Leave the pictures behind and reproduce every line of the listing exactly.

--------------------

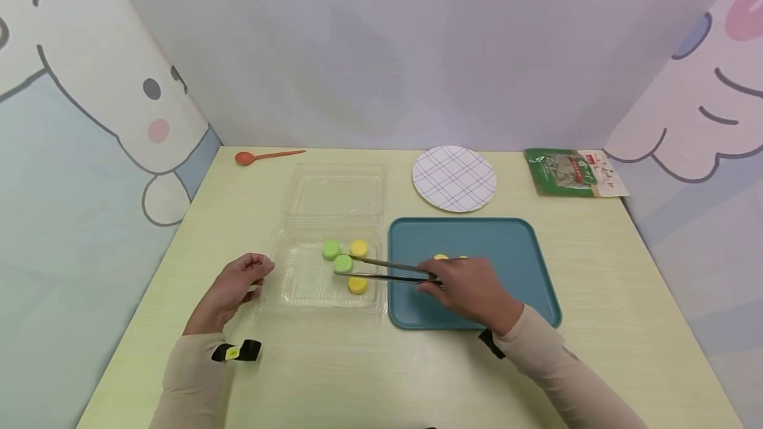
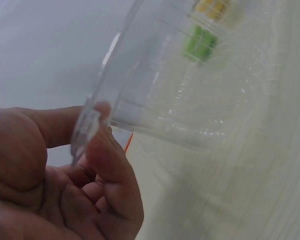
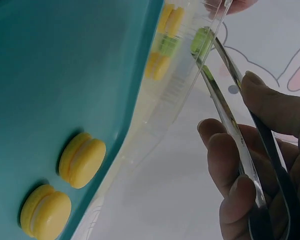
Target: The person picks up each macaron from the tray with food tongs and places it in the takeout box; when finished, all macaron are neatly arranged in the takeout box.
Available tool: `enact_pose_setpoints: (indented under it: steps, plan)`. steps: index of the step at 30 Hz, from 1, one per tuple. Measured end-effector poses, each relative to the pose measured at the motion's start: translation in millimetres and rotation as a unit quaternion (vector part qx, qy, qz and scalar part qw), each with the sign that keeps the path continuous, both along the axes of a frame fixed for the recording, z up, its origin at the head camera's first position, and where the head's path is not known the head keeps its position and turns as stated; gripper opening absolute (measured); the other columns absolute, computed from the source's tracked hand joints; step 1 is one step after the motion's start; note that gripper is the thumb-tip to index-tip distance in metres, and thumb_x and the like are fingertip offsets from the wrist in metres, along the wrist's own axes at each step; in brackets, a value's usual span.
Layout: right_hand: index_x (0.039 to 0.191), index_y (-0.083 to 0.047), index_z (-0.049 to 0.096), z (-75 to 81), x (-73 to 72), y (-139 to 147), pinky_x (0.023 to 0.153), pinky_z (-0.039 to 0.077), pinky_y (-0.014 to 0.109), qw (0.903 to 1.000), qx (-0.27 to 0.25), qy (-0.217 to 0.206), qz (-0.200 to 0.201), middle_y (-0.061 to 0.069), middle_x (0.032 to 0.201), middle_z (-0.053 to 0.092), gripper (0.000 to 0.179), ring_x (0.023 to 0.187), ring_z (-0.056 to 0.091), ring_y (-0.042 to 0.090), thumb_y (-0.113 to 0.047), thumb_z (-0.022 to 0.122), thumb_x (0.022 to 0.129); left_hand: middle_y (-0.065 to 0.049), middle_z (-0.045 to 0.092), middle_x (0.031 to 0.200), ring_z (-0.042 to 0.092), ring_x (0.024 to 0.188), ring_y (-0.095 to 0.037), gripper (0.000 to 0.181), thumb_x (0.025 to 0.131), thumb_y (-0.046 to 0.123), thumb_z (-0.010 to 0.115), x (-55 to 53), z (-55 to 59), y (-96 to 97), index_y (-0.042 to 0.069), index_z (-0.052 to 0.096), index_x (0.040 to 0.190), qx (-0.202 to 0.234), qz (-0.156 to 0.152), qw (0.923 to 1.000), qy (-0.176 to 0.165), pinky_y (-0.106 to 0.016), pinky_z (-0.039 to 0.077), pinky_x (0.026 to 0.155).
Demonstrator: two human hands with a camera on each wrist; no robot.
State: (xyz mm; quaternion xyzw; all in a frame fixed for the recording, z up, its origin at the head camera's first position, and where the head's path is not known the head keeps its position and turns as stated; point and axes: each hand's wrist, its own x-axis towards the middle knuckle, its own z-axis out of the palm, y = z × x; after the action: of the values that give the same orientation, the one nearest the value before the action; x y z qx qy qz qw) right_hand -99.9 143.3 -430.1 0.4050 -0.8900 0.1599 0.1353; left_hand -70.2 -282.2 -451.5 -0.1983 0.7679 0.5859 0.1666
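On the left, my left hand (image 1: 237, 285) pinches the rim of a clear plastic container (image 1: 301, 277), thumb and index finger on either side of the edge in the left wrist view. My right hand (image 1: 471, 290) grips metal tongs (image 1: 390, 277) that reach left into the container. Between the tong tips is a green macaron (image 3: 201, 42). Another green macaron (image 1: 330, 249) and two yellow macarons (image 1: 359, 248) sit in the container around it. Two more yellow macarons (image 3: 82, 160) stand on the blue tray (image 3: 90, 65), mostly covered by my right hand in the head view.
The container's open lid (image 1: 336, 190) lies flat behind it. Farther back are a red spoon (image 1: 245, 158) at left, a round checked plate (image 1: 454, 179), and a green-and-white food packet (image 1: 569, 173) at right. A wall borders the table's back edge.
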Motion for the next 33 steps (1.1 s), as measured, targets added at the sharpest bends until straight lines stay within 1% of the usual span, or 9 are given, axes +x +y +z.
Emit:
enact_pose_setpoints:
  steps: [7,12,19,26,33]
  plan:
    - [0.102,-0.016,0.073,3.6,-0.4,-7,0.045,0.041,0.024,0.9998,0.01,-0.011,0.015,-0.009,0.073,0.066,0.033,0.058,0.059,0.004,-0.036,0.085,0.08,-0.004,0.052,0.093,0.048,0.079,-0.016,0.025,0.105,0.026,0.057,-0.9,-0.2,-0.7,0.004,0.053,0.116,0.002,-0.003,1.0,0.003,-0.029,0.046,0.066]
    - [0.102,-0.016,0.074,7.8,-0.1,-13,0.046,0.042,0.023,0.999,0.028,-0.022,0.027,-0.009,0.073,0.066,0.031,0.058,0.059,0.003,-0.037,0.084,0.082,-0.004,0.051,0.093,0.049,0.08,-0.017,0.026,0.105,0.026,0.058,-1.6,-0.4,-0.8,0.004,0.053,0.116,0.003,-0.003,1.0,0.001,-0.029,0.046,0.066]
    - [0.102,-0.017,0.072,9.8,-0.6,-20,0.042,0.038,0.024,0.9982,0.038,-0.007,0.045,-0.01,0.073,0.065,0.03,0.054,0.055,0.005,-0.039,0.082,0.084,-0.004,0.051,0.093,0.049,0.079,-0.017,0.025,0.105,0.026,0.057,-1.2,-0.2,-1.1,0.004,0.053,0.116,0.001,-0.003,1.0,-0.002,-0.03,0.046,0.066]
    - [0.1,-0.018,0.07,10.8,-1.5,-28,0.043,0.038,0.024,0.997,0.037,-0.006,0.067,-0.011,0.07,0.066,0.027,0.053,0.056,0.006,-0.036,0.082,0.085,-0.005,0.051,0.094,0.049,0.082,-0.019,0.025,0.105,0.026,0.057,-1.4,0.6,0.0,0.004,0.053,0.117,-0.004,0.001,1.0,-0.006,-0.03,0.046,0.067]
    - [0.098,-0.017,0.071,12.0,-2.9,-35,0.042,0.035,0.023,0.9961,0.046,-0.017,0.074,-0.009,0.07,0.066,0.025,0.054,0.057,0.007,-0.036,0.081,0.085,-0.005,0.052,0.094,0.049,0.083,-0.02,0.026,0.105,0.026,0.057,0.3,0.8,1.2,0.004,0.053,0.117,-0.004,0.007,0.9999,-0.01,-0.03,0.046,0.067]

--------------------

◆ Result below ◆
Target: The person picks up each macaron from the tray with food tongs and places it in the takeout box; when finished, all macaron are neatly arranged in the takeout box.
Available tool: `enact_pose_setpoints: (indented under it: steps, plan)`. steps: index of the step at 30 Hz, from 1, one per tuple. Measured end-effector poses, each relative to the pose measured at the motion's start: translation in millimetres and rotation as a unit quaternion (vector part qx, qy, qz and scalar part qw), each with the sign that keeps the path continuous, both along the axes of a frame fixed for the recording, z up, its origin at the head camera's first position, and where the head's path is not known the head keeps its position and turns as stated; gripper opening absolute (measured); the other columns absolute, computed from the source's tracked hand joints; step 1 is one step after the motion's start; note that gripper is the thumb-tip to index-tip distance in metres, and thumb_x and the like are fingertip offsets from the wrist in metres, along the wrist's own axes at each step; in brackets, a value's usual span.
Layout: right_hand: index_x (0.039 to 0.191), index_y (-0.083 to 0.047), index_z (-0.049 to 0.096), z (-75 to 81), x (-73 to 72), y (-139 to 147), pinky_x (0.023 to 0.153), pinky_z (-0.039 to 0.077), pinky_y (-0.014 to 0.109), qw (0.903 to 1.000), qx (-0.27 to 0.25), qy (-0.217 to 0.206), qz (-0.200 to 0.201), middle_y (-0.061 to 0.069), middle_x (0.032 to 0.201), middle_z (-0.053 to 0.092), gripper (0.000 to 0.179), ring_x (0.023 to 0.187), ring_z (-0.056 to 0.091), ring_y (-0.042 to 0.090), thumb_y (-0.113 to 0.047), thumb_z (-0.022 to 0.122), thumb_x (0.022 to 0.129); left_hand: middle_y (-0.065 to 0.049), middle_z (-0.045 to 0.092), middle_x (0.031 to 0.200), ring_z (-0.042 to 0.092), ring_x (0.024 to 0.188), ring_y (-0.095 to 0.037), gripper (0.000 to 0.181), thumb_x (0.025 to 0.131), thumb_y (-0.046 to 0.123), thumb_z (-0.010 to 0.115), x (-55 to 53), z (-55 to 59), y (-96 to 97), index_y (-0.042 to 0.069), index_z (-0.052 to 0.096), index_x (0.040 to 0.190), qx (-0.202 to 0.234), qz (-0.156 to 0.152), qw (0.923 to 1.000), qy (-0.176 to 0.165), pinky_y (-0.106 to 0.016), pinky_z (-0.039 to 0.077), pinky_x (0.026 to 0.155).
Demonstrator: two human hands with a camera on each wrist; no robot.
State: (xyz mm; quaternion xyzw; all in a frame fixed for the recording, z up, its origin at the head camera's first position, and where the head's path is not known the head keeps its position and turns as stated; point and axes: each hand's wrist, its own x-axis towards the middle knuckle, its own z-axis out of the palm, y = z × x; after the action: of the values that give the same orientation, the one nearest the value before the action; x y z qx qy qz qw) right_hand -99.9 143.3 -430.1 0.4050 -0.8900 0.1599 0.1353; left_hand -70.2 -282.2 -451.5 -0.1983 0.7679 0.5859 0.1666
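On the left, my left hand (image 1: 237, 285) pinches the rim of a clear plastic container (image 1: 301, 277), thumb and index finger on either side of the edge in the left wrist view. My right hand (image 1: 471, 290) grips metal tongs (image 1: 390, 277) that reach left into the container. Between the tong tips is a green macaron (image 3: 201, 42). Another green macaron (image 1: 330, 249) and two yellow macarons (image 1: 359, 248) sit in the container around it. Two more yellow macarons (image 3: 82, 160) stand on the blue tray (image 3: 90, 65), mostly covered by my right hand in the head view.
The container's open lid (image 1: 336, 190) lies flat behind it. Farther back are a red spoon (image 1: 245, 158) at left, a round checked plate (image 1: 454, 179), and a green-and-white food packet (image 1: 569, 173) at right. A wall borders the table's back edge.
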Motion for the next 33 steps (1.1 s), as measured, targets added at the sharpest bends until straight lines stay within 1% of the usual span, or 9 are given, axes +x +y +z.
Emit:
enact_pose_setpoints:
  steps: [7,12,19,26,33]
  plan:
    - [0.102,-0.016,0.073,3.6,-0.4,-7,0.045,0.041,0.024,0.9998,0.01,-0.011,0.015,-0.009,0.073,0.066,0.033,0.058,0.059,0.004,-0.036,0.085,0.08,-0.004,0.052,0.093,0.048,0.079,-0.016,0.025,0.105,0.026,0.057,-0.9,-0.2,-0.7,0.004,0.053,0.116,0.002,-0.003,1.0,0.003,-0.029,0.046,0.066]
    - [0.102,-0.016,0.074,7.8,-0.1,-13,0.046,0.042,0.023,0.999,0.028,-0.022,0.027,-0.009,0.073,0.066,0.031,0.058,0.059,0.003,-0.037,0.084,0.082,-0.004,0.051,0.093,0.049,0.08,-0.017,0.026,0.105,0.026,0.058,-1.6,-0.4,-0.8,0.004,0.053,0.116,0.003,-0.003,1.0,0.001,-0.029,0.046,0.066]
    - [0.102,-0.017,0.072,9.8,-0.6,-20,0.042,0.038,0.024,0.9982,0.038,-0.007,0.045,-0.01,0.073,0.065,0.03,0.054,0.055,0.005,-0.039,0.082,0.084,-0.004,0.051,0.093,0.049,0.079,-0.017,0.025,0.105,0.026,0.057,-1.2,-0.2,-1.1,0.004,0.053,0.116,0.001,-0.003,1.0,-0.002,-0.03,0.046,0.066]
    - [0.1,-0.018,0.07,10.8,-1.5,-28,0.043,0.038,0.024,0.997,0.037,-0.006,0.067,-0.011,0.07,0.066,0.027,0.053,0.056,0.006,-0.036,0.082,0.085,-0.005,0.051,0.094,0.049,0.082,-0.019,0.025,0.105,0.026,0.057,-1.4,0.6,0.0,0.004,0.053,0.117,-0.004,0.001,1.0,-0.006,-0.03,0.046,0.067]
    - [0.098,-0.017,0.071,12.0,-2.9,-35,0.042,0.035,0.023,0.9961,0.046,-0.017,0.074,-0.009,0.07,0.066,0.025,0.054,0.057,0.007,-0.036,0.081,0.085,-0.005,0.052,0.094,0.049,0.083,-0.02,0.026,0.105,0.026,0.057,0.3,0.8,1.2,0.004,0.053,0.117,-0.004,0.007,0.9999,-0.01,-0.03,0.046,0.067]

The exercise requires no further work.